Her iki devletin için de kültürel entegrasyonun uluslaşma yolunda çok önemli bir adım olduğunu söyleyebiliriz. Ancak genel olarak kültürel entegrasyon tartışmaları temelde etnosantrik bir yaklaşımla ilitilidir. Entegrasyon daha çok tek taraflı uyum olarak algılandığında modernist bir bakış açısıyla her şeyin “normal olana”, “modern olana” evrilmesi öngörülmektedir. Kültürel homojenlik de bu anlamda modernliğin ürettiği bir kavramdır (Kümbetoğlu, 2001). Appadurai (1998), özcü perspektiften bir grubun fikir ve edimlerinin doğallaştırılması, bu özelliklerin sabit ve değişmez kılınması ve o gruba içkin özellikler biçiminde algılanmasıyla, bu niteliklerin o gurubun başka gruplara kıyaslanmasında kullanılan özelliklere dönüştüğünü belirtir (aktaran Yumul, 2003).
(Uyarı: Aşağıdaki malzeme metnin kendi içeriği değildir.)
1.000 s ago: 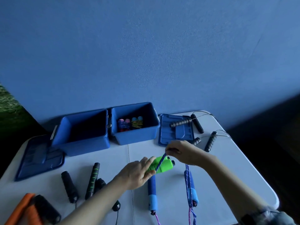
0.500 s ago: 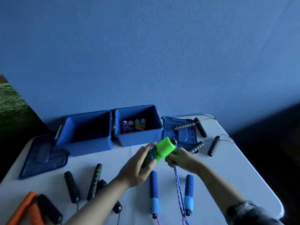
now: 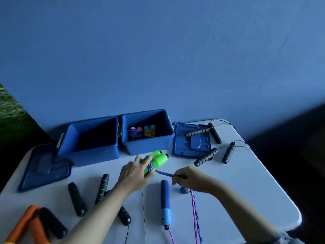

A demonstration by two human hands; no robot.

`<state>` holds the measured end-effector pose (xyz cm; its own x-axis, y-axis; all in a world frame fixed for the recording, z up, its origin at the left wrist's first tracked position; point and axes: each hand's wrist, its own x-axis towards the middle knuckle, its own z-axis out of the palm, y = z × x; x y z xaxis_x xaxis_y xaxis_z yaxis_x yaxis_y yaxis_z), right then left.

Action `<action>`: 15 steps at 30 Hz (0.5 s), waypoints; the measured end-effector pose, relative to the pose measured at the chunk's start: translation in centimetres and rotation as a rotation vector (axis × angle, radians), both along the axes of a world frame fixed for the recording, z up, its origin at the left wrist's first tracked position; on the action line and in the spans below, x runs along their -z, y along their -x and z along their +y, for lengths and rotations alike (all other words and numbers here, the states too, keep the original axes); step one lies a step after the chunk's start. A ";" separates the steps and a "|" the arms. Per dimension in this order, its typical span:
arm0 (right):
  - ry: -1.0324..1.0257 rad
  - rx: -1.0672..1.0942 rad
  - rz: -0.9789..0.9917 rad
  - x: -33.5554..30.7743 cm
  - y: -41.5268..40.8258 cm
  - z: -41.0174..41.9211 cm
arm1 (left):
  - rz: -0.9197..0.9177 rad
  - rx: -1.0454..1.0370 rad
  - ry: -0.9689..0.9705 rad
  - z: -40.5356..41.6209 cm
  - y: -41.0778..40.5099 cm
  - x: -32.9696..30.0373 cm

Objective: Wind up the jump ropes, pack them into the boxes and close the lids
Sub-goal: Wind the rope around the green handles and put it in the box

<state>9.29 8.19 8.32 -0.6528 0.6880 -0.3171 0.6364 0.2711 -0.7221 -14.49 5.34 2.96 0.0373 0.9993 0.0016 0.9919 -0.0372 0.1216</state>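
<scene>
My left hand grips a pair of green jump-rope handles held together, with blue braided rope looped around them. My right hand pinches that rope to the right of the handles and holds it taut; the rest trails down off the table's near edge. Two open blue boxes stand at the back: the left box looks empty, the right box holds two wound ropes. Their lids lie flat at either side.
On the white table lie a blue-handled rope, black handles with green stripes, plain black handles, orange handles at the near left, and ribbed black handles with wire ropes at the far right.
The green handles have swung down and left in my left hand. My right hand moved right and down, pulling the blue rope out sideways as another turn goes round the handles.
</scene>
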 end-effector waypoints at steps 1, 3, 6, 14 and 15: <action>-0.037 -0.017 -0.010 -0.1 -0.1 0.2 | 0.014 0.093 0.049 -0.5 -0.1 0.3; -0.086 -0.043 -0.030 0.1 -0.4 0.7 | -0.003 0.253 0.101 -1.4 -0.7 0.4; -0.117 -0.069 -0.039 0.9 -0.9 1.1 | -0.065 0.417 0.136 -2.7 -1.8 0.5; -0.079 -0.052 0.007 2.1 -1.9 2.3 | -0.234 0.550 0.114 -3.8 -4.0 -1.3; -0.068 -0.044 0.010 2.2 -2.0 2.5 | -0.252 0.556 0.115 -3.8 -4.1 -1.5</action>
<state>11.28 10.64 6.08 -0.6861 0.6781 -0.2634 0.6153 0.3478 -0.7075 -10.38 1.56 4.43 0.5649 0.8247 -0.0285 0.7681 -0.5128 0.3835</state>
Modernizm, bireyin üzerine kapandıkça, yaşam tarzı ve kurumları belirleyen güçlü bir azınlığın stratejisi oldukça, çoğunlukla bilinçsiz, anlık ve dağınık “direniş ritüelleri” geliştirilerek bu ana kültürün yarattığı mekanları ters yüz etmek suretiyle yaşam alanı yaratan taktiklere dönüştülür (de Certeau, 1984; Saktanber, 2003). Böylelikle modern ve pre-modernin, anılar ve hayallerin bir arada bulunduğu, iç ve dış dünya arasındaki yolculuklarda bize yaşam enerjisi sağlayan ve bu enerjisi kendi heterojenliğinde barındıran melez (hybrid) bir yapı oluşur. Melezlik ve melezleşme, kültürel kategorilerin aşıldığı ve altüsüt edildiği çoklu ve akışkan kimliklere ve kimlik süreçlerine atıfta bulunur (Yalçın-Heckmann, 2003).